Building a Technical Trading Data & Analytics Pipeline

Background

As a person with a strong background in analytics and a love of programming, I’ve always wanted to have a go at technical investing, using my own pipeline. I’ve finally taken the project on in earnest, and I’m going to chronicle the twists and turns it takes on the blog—this is Part 1.

So, what do I mean by ‘pipeline’ in this context? Essentially, I mean ingesting market data, algorithmically curating buy candidates, tracking existing positions for sell signals, and all the nitty gritty in-betweens that entails. I envision four high-level components:

Data ingestion and transformation,
Application of a model to identify and rank buy candidates,
Daily, automated report creation to help me make decisions on buy candidates, and
Daily/intraday reporting/monitoring for existing positions.

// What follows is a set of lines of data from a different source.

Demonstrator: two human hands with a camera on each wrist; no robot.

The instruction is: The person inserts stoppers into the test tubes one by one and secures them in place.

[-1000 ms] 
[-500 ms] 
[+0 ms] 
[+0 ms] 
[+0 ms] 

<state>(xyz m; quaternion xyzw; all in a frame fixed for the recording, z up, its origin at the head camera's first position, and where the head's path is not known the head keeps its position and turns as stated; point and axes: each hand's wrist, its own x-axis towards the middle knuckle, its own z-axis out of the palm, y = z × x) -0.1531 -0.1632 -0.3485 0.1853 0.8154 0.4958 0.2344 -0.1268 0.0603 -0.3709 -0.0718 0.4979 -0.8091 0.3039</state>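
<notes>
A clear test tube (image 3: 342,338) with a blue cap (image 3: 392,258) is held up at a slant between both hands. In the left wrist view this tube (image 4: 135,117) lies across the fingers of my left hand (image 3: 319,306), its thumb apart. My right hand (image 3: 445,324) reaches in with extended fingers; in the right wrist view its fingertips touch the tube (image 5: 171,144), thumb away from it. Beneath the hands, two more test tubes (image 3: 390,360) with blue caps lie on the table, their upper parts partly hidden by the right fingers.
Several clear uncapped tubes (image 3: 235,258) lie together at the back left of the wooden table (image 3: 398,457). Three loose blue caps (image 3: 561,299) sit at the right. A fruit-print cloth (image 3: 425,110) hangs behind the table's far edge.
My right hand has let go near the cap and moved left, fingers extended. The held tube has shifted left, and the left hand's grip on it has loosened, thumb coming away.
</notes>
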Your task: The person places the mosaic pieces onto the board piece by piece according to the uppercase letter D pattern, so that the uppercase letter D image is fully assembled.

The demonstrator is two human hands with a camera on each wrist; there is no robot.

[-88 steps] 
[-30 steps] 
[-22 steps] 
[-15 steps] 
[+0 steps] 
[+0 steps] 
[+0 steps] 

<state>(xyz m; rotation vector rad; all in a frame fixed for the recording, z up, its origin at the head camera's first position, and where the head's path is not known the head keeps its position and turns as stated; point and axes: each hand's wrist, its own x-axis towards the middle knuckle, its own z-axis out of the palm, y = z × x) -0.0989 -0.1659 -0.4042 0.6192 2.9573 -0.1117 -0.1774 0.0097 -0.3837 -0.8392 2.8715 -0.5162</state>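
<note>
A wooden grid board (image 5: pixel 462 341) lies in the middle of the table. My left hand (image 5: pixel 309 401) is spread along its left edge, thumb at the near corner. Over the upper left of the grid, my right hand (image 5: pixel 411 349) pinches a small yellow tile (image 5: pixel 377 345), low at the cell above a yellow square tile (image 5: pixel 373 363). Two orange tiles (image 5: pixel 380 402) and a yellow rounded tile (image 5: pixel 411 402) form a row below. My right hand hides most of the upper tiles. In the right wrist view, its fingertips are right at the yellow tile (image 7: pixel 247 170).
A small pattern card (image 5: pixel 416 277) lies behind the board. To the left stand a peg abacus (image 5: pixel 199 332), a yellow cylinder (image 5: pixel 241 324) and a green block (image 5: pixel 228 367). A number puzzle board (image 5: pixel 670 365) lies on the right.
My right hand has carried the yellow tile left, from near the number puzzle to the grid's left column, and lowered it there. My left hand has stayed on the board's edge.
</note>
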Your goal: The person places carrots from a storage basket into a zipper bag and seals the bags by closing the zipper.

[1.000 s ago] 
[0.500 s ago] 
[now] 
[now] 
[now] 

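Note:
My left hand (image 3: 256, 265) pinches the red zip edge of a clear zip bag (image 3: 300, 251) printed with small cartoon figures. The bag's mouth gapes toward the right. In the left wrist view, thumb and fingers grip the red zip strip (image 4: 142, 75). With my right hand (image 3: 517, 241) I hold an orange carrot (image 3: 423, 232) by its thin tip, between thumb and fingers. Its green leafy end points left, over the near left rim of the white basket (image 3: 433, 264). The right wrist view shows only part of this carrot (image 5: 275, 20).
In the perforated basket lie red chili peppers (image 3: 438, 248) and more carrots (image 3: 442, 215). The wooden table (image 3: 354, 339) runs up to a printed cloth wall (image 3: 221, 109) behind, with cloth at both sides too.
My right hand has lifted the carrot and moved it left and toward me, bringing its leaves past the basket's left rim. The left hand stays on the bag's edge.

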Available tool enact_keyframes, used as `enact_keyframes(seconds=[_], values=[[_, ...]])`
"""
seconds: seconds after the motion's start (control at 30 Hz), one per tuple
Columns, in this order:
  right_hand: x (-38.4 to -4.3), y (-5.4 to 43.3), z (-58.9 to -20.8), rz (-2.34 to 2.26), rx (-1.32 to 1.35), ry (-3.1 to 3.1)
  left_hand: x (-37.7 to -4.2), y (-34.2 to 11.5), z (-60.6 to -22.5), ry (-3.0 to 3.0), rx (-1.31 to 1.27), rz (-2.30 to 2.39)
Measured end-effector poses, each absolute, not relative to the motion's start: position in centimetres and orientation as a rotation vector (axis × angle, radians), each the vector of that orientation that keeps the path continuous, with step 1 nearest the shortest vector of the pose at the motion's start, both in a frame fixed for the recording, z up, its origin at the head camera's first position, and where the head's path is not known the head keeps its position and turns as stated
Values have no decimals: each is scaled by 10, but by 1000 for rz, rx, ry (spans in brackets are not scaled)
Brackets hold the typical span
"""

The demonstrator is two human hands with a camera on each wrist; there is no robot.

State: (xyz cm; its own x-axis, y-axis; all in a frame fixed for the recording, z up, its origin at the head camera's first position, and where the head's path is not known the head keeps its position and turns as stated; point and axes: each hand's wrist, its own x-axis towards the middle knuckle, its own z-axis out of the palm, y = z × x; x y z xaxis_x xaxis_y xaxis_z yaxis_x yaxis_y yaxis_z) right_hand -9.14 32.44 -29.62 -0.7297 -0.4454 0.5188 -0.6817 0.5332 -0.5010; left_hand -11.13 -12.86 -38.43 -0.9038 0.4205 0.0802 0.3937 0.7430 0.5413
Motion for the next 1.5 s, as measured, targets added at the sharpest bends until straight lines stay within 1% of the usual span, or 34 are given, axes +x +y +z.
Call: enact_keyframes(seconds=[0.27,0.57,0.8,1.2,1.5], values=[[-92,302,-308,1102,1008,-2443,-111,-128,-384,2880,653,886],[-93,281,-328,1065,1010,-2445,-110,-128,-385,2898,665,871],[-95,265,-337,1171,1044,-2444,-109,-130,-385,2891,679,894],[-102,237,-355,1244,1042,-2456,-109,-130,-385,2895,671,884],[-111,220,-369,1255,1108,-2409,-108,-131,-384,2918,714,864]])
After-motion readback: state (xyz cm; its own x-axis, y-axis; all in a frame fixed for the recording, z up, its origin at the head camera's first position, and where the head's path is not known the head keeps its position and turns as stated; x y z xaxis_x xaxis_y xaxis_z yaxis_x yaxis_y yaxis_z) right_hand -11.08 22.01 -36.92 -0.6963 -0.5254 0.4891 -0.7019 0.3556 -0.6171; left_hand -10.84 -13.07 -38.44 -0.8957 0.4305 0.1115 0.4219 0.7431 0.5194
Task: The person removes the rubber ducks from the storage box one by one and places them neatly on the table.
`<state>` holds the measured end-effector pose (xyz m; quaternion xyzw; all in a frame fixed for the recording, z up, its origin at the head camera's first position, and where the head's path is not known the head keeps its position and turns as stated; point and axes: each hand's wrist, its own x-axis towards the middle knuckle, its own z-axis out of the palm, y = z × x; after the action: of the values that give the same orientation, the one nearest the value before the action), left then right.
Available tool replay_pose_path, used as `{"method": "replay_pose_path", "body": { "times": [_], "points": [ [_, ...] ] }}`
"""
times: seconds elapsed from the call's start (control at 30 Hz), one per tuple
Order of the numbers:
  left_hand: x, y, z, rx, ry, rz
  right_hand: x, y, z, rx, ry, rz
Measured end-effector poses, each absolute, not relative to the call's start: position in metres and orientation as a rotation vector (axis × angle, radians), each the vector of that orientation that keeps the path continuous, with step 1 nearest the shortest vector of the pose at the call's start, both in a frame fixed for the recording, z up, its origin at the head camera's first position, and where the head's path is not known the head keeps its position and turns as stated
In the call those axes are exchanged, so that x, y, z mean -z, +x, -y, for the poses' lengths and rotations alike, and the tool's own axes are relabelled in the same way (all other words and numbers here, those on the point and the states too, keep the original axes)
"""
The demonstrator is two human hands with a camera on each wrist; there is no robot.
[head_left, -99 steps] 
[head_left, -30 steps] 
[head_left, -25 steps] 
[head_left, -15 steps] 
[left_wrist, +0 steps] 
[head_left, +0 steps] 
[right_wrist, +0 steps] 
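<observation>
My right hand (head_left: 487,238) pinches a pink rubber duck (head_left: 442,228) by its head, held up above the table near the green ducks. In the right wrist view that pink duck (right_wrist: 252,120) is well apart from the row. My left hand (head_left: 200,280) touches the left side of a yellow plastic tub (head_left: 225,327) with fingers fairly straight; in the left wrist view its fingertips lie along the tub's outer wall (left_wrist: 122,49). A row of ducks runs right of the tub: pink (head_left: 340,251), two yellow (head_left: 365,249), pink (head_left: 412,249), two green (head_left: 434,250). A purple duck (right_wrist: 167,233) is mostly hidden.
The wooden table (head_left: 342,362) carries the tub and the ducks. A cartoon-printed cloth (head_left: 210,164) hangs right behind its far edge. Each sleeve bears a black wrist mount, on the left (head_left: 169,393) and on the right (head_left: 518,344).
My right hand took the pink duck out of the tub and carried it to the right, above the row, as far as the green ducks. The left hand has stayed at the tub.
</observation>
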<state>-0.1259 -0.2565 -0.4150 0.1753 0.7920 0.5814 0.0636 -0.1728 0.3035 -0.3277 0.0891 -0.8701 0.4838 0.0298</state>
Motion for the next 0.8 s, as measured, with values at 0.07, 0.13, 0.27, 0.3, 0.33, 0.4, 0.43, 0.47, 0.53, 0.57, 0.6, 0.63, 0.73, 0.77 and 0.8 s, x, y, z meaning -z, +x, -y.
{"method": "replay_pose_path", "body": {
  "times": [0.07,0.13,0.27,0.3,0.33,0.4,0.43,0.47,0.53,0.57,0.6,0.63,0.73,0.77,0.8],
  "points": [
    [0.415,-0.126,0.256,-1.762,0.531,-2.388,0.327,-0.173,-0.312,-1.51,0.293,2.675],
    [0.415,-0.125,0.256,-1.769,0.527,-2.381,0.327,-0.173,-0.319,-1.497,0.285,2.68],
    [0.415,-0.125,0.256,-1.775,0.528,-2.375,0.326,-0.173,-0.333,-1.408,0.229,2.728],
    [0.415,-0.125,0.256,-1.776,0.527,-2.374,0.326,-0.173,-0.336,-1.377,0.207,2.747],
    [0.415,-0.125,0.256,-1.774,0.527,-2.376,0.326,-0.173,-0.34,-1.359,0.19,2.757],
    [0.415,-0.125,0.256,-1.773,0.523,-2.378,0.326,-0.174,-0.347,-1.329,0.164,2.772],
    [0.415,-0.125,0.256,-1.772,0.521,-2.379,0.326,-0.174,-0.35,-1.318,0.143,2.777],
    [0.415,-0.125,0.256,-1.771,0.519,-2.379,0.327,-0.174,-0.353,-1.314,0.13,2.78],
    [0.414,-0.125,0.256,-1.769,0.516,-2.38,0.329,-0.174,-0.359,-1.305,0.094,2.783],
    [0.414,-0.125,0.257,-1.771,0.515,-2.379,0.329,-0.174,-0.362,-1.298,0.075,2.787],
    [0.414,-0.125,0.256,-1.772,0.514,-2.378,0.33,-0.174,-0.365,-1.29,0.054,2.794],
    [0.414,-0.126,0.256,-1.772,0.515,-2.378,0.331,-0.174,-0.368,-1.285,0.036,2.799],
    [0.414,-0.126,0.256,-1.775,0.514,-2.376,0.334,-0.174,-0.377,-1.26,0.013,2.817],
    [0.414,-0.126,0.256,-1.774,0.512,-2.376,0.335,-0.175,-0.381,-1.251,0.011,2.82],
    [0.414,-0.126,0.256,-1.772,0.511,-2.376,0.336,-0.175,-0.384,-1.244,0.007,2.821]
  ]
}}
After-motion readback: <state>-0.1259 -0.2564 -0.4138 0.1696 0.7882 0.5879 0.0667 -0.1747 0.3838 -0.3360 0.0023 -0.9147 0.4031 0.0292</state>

I’ve started on numbers 1 and 3, so I will cover some of that here.

Data Ingestion

I’m going to focus exclusively on stocks to start, and I’ll be getting my data from Polygon.io—they have a variety of data offerings across various personal and business tiers (including a free option). I’ll be using the Stocks Starter plan, which provides a decent amount of historical data aggregated in flat files by day or minute via Amazon S3 as well as near-real-time data via API.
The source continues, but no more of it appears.